Your assignment
Take the data below and repeat it exactly.

=======

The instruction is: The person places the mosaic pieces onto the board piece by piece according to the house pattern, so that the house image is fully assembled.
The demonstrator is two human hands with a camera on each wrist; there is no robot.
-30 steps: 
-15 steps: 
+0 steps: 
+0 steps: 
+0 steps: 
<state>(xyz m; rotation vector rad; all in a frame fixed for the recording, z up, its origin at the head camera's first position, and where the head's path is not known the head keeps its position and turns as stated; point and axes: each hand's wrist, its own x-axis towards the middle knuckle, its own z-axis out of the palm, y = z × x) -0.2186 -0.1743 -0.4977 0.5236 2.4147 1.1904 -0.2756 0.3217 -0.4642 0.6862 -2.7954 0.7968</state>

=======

Result for this task
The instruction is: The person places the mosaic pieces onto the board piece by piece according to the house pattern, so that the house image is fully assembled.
The demonstrator is two human hands with a camera on each wrist; there is no robot.
-30 steps: 
-15 steps: 
+0 steps: 
+0 steps: 
+0 steps: 
<state>(xyz m; rotation vector rad; all in a frame fixed for the recording, z up, its origin at the head camera's first position, and where the head's path is not known the head keeps its position and turns as stated; point and axes: each hand's wrist, its own x-axis towards the middle knuckle, its own z-axis out of the palm, y = z × x) -0.2186 -0.1743 -0.4977 0.5236 2.4147 1.1904 -0.2756 0.3217 -0.4642 0.6862 -2.7954 0.7968</state>

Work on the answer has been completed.